● TASK PROMPT:
Each line from the one holding "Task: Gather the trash" to the last line below must be written out exactly, with no other output.

-- EXERCISE DATA follows --

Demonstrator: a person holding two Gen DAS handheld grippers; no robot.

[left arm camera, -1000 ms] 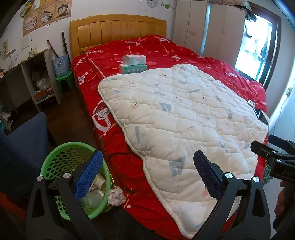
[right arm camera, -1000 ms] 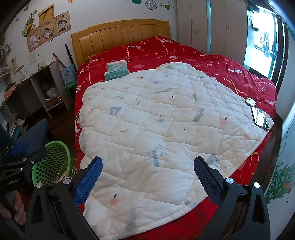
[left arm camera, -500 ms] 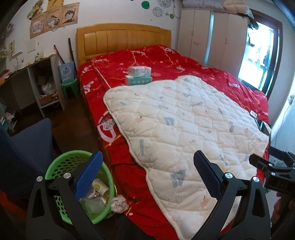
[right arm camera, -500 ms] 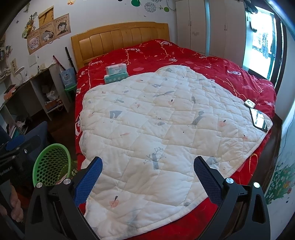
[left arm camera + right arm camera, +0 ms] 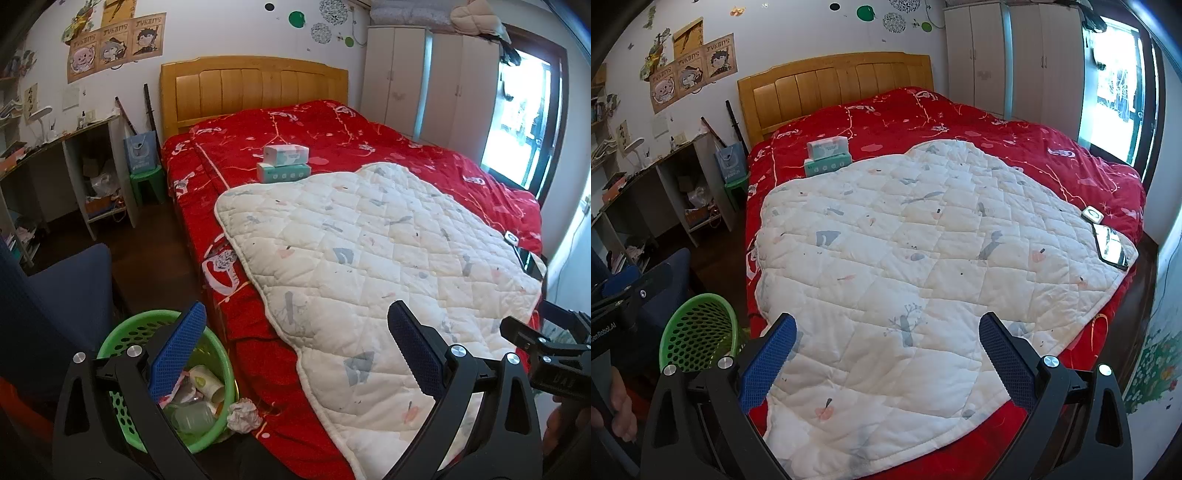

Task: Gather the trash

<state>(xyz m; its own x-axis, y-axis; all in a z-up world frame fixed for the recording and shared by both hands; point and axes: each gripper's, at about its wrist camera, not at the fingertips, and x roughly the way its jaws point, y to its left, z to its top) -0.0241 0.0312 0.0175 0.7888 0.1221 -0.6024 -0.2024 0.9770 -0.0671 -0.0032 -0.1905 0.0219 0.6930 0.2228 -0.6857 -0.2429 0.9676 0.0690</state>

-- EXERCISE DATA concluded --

● RESPONSE BOX:
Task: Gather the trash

<state>(xyz m; its own x-axis, y-axis; all in a z-up world frame fixed for the recording and shared by both hands; point and axes: each gripper's, at about its wrist camera, not at the fingertips, and x roughly the way its jaws point, y to its left, z to its top) -0.0241 0.0312 0.0175 0.7888 0.1221 -0.6024 -0.2024 0.9770 -0.0671 -0.0032 -0.1905 0.0219 0.6930 0.2228 -0.6857 -0.2429 0.9676 0.0690</state>

There is nothing further in this answer.